Cette décision est intéressante en ce que la JUB adopte une interprétation de la revendication différente de celle adoptée jusqu'ici par l'OEB, et considère qu'indépendamment de sa propre opinion sur la validité du brevet, il est probable que l'OEB conserve son opinion et révoque le brevet.
La société Alexion avait formé une action en interdiction provisoire contre la société Amgen devant la division locale de Hambourg sur la base de son brevet unitaire EP3167888 portant sur une composition pharmaceutique comprenant un anticorps liant C5 et constitué d'une chaîne lourde d'une certaine séquence et une chaîne légère d'une autre séquence.
En parallèle, Amgen a formé opposition devant l'OEB contre le brevet européen.
Amgen argumentait que son produit BEKEMV (eculizumab), indiqué pour le traitement de l'hémoglobinurie paroxystique nocturne, ne contrefaisait pas le brevet car la chaîne légère était différente de celle revendiquée, cette dernière contenant 22 acides aminés supplémentaires par rapport à la chaîne légère de l'eculizumab.

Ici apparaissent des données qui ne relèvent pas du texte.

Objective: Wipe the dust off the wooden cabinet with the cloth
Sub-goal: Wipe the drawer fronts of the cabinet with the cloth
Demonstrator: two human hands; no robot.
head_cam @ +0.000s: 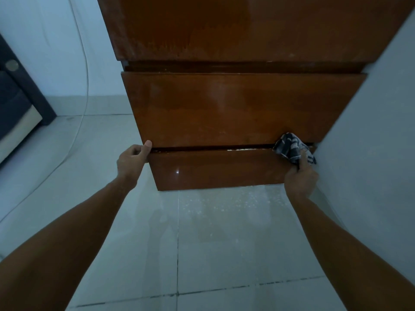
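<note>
**Cabinet low front: cloth at the right end of the groove**

Cabinet (pixel 235 104) fills the upper middle of your view: glossy brown wood, a tall upper panel, then two stepped lower panels split by dark horizontal grooves. Its right side sits against a pale wall (pixel 370 153). Pale smears show on the upper panel, and a light streak lies in the lower groove toward its right end.

Floor (pixel 213 243) is pale tile with dark grout lines, with a speckled patch just in front of the cabinet base. Dark furniture (pixel 18 97) stands at the far left, well apart from the cabinet. A thin pale cord (pixel 86 81) runs down the left wall and curves across the floor.

Your left hand (pixel 132 159) is at the left end of the lower groove, fingers curled at the panel corner, thumb extended up against the edge of the panel above. Whether the fingers actually hook into the groove, you can't tell from here.

Your right hand (pixel 299 176) is at the right end of that groove, beside the wall, fingers clamped around a bunched dark cloth (pixel 292 148) with a light pattern. Cloth touches the cabinet at the groove.
</note>
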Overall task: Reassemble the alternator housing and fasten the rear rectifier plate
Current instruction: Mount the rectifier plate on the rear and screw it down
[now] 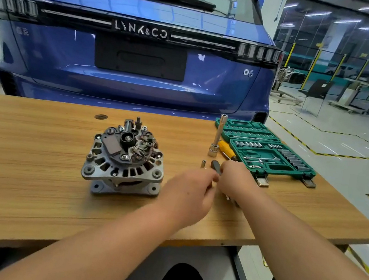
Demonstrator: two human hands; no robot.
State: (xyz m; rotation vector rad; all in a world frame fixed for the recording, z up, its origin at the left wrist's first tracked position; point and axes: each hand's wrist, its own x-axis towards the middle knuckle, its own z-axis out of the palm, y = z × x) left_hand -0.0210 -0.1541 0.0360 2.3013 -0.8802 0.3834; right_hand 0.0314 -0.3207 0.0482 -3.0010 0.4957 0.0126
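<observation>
The grey alternator [124, 159] stands on the wooden table [30, 163], rear end up, with its black rectifier parts and screws exposed. To its right my two hands meet over a black-handled tool [215, 164]. My right hand [237, 181] grips the tool; only the handle's end and a bit of metal under the wrist show. My left hand [190, 194] has its fingers curled, their tips pinching at the tool beside the right hand. What lies between the fingertips is hidden. A small loose socket [203, 164] stands just beyond the hands.
A tall socket on an extension [216, 136] stands upright behind the hands, next to a yellow-handled screwdriver [225, 147]. An open green socket case [267, 150] fills the table's far right corner. A blue car [138, 60] is parked close behind the table.
</observation>
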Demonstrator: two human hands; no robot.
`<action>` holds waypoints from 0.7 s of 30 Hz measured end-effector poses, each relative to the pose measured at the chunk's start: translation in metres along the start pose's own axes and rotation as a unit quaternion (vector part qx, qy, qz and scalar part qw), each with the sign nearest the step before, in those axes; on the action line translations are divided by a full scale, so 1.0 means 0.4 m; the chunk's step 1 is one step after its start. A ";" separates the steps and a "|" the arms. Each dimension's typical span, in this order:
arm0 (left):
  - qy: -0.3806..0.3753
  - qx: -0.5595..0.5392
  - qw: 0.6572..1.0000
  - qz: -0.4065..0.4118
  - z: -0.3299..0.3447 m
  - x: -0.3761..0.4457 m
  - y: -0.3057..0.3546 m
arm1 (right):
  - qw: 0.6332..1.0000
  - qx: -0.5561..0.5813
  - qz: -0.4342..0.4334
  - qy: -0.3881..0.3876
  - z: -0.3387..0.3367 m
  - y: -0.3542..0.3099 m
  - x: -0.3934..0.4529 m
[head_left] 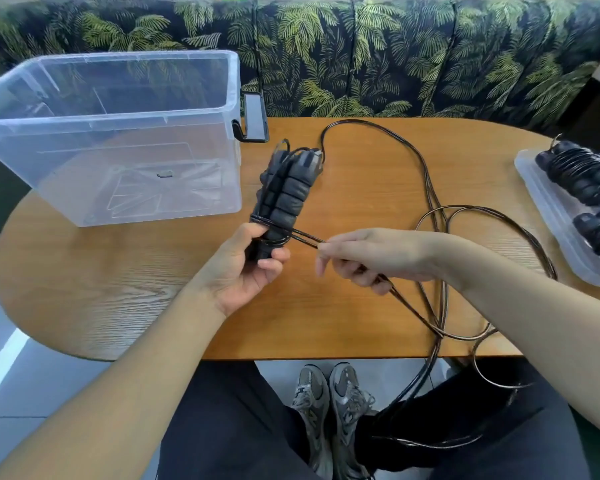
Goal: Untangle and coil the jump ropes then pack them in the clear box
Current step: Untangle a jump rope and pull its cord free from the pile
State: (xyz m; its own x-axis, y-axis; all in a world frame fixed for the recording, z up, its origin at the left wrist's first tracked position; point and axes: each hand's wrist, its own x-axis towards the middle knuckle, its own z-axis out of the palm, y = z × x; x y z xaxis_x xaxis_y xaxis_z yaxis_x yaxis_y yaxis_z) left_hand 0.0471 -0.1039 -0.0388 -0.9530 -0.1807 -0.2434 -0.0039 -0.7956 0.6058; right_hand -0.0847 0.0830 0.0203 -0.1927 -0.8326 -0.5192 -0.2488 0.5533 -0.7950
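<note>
Handles (pixel 284 192) of one jump rope, two dark foam grips pressed side by side, stood in the person's left hand (pixel 246 261), whose fingers and thumb curled round their lower ends. A few turns of thin black cord (pixel 430 188) were wound round the grips just above that hand. From those turns a doubled strand ran toward four o'clock into the right hand (pixel 364 258), which pinched it between fingertips, the strand passing on under the palm. Beyond the right hand the cord lay loose over the wooden table (pixel 118 278): one long loop reached up to twelve o'clock of the handles and came back to their tops, other loops sprawled at three o'clock, and the rest dropped over the near edge at five o'clock onto the person's dark trousers (pixel 229 427).

At ten o'clock from the handles stood the clear box (pixel 118 133), upright on the table, open at the top, its black latch (pixel 255 116) hanging on the side nearest the handles. Nothing of the ropes lay in it. Far off at three o'clock, at the table's edge, rested a clear lid (pixel 547 209) turned up like a tray, bearing wound jump ropes (pixel 582 174) with dark grips; how many I could not tell. Behind the table ran a sofa (pixel 395 57) in a palm-leaf print. Below the near edge showed grey sneakers (pixel 329 400).
</note>
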 end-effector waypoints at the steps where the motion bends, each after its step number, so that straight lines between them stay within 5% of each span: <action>1: -0.013 -0.018 1.000 0.007 -0.009 -0.002 0.005 | 1.000 -0.008 -0.003 0.003 -0.001 0.007 0.004; 9: 0.022 0.013 1.000 0.017 -0.029 -0.040 0.009 | 1.000 -0.001 0.007 0.004 0.003 0.034 0.034; 13: 0.021 0.065 0.998 0.015 -0.036 -0.057 0.018 | 0.992 -0.032 0.079 0.094 -0.013 0.030 0.048; 17: -0.090 0.136 0.985 -0.054 -0.061 -0.055 0.032 | 0.980 -0.104 0.096 0.138 -0.030 0.039 0.069; 21: -0.196 0.169 0.959 -0.120 -0.081 -0.035 0.038 | 0.996 -0.002 0.039 0.080 -0.048 0.032 0.081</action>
State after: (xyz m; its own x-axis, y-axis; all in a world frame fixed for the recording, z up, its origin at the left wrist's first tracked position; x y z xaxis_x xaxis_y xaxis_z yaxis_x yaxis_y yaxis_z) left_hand 0.0703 -0.1324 -0.0507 -0.9526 0.2679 -0.1443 -0.2730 -0.5431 0.7941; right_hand -0.1124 0.0636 -0.0006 -0.3603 -0.7729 -0.5224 -0.2301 0.6163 -0.7531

Il apparaît toutefois que ces 22 acides aminés, qui constituent la séquence signal à l'extrémité N-terminale, empêchent de lier au C5, et sont clivés avant que l'anticorps ne soit formé et secrété par la cellule. En outre le brevet mentionne à 120 reprises la chaîne légère de l'eculizumab, dont on peut retrouver la séquence dans des bases de données, et qui ne comprend pas ces 22 premiers acides aminés.
Les juges considèrent qu'une personne du métier, qui doit prendre en compte l'objectif de toute revendication, qui est de fournir à la personne du métier un enseignement technique qui, lorsqu'il est retravaillé, conduit au succès escompté, conclurait que la chaîne légère ne comprend pas la séquence signal, car dans le cas contraire l'enseignement du brevet ne procurerait pas une composition pharmaceutique liant C5.
Les juges sont donc convaincus avec une certitude suffisante que le produit d'Amgen contrefait littéralement le brevet.
Concernant la validité du brevet, la question est de savoir s'il est plus probable que le brevet soit valide ou non valide. Toutefois, comme une opposition est en cours devant l'OEB, le tribunal ne peut pas se baser que sur sa propre opinion, mais doit aussi évaluer les chances de succès de l'opposition. L'OEB a en effet compétence pour tous les Etats contractants, de sorte qu'une décision ultérieure de révocation de l'OEB infirmerait une décision de la JUB qui aurait conclu à la validité.
Or, les juges considèrent comme probable que l'OEB révoque le brevet pour insuffisance de description car la Chambre de recours, en recours sur examen (T1515/20), avait interprété la revendication comme couvrant littéralement la séquence avec les 22 acides aminés supplémentaires et la demanderesse l'avait convaincue que cela n'empêchait pas de lier C5. Cet argument ne peut toutefois plus être soutenu compte tenu des nouveaux éléments au dossier.
Les juges estiment que, même si la titulaire a présenté des faits qui reflètent un niveau de connaissance plus complet de la personne du métier sur la question des séquences signal, il n'est pas certain que l'OEB adopte la même interprétation que la JUB, et ce d'autant plus que la Chambre de recours a toujours refusé toute requête en correction d'erreur visant à supprimer les 22 acides aminés.
La requête en interdiction provisoire est donc rejetée.